Fortress to shut down flagship macro hedge fund

Years of poor performance and dwindling assets within Fortress’s macro business have prompted the firm to exit the strategy, with Michael Novogratz set to leave. Fortress’ credit business, on the other hand, is a growing and successful strategy for the firm.  

Fortress Investment Group, the US alternative investment firm, announced it is shuttering its flagship macro hedge fund after two years of poor performance and decreasing assets. The fund lost 17.5 percent this year through September. Assets have dwindled to $1.6 billion from $8 billion in 2002, according to The Wall Street Journal. Fortress confirmed the move in an announcement today and said that Michael Novogratz, who heads up the macro funds as their founder and chief investment officer, will retire from the firm at year-end

Novogratz and other Fortress executives have discussed the hedge fund problems on previous earnings calls. They were originally trying to boost performance and reign in losses by cutting staff, but ultimately decided to close the business entirely.

The firm’s macro hedge funds and flagship credit funds, led by Peter Briger, have long been the two main pillars at the alternative investment firm. But while the macro strategy floundered, the credit business has been doing well in terms of performance and asset gathering. Fortress Credit Opportunities (FCO) I, II and III posted net IRRs of 25.1 percent, 17.7 percent and 12 percent, respectively, from their inception dates through 30 June. The firm also reported in its second quarter results that it raised $700 million in its credit funds in the quarter. It closed its second real estate debt fund at $1 billion in June.

The macro hedge funds launched in 2002 to bet on global macroeconomic themes via equity, debt, commodity and currency instruments. Performance was hit by a bad bet on Brazil and poor currency trades, investors have said. The fund lost 1.6 percent last year, while the average macro hedge fund was up 5.6 percent, according to Hedge Fund Research.

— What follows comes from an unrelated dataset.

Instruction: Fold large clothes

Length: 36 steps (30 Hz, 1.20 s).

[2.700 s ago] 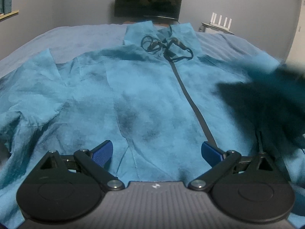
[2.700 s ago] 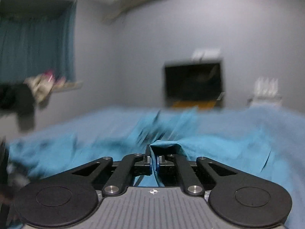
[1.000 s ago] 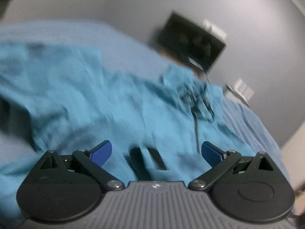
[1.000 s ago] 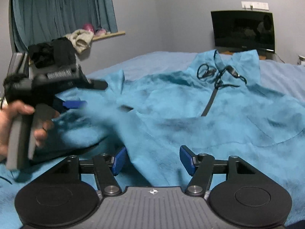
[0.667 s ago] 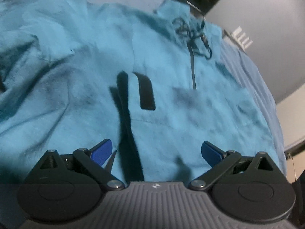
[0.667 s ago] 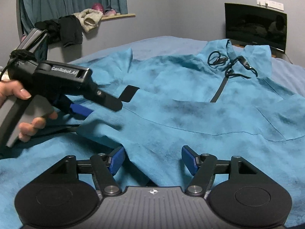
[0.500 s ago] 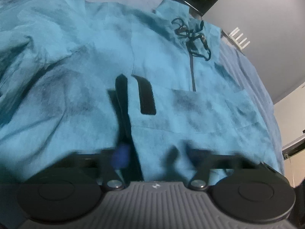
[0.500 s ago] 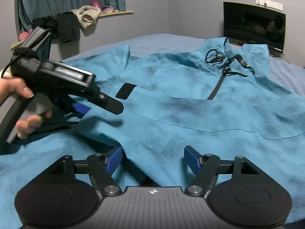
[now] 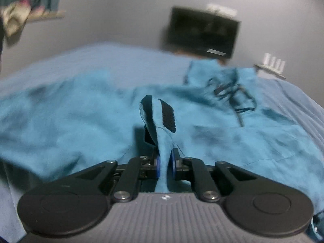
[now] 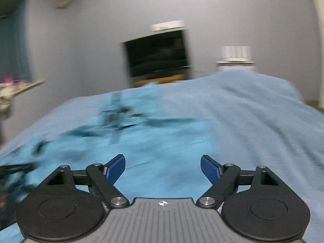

In conjunction with the announcement, Fortress will redeem all of Novogratz’ operating group units, representing beneficial ownership of approximately 56.8 million class A or equivalent shares as of 30 September. The company will repurchase his ownership interests at a price of $4.50, which is equivalent to a 17 percent discount to the closing price of Fortress Class A shares on 12 October. The buyback will cut Fortress’ dividend-paying share count by about 13 percent. Fortress plans to fund the transaction through a combination of available cash and a note issued to Novogratz.

“We are obviously disappointed in this outcome, and we are grateful for Mike’s many contributions to Fortress over the years,” said co-chairmen Briger and Wesley Edens, and chief executive Randal Nardone, in a joint statement. “While we regret closing a fund that has been productive in the past, we also recognize the market’s reluctance to ascribe value to this strategy even in its best years.”

“Looking ahead, all meaningful drivers of business and earnings growth remain in place, embedded value on our balance sheet and in our funds is enormous relative to our market cap, and approximately 90 percent of our alternative capital will now reside in long-term or unlimited duration structures,” the executives continued.

The New York-headquartered firm has about $72 billion in assets under management overall across private equity, credit, hedge funds and traditional asset management. It went public on the New York Stock Exchange in 2011. The stock peaked at $8.57 per share in August this year. The shares have been trading at around $5-$6 recently. They dropped to about $5.07 following the news reports yesterday and later jumped to $5.75 today, following Fortress’ own announcement (13 October).

This story was updated with the details of the redemption of Novogratz’ ownership stake on 13 October.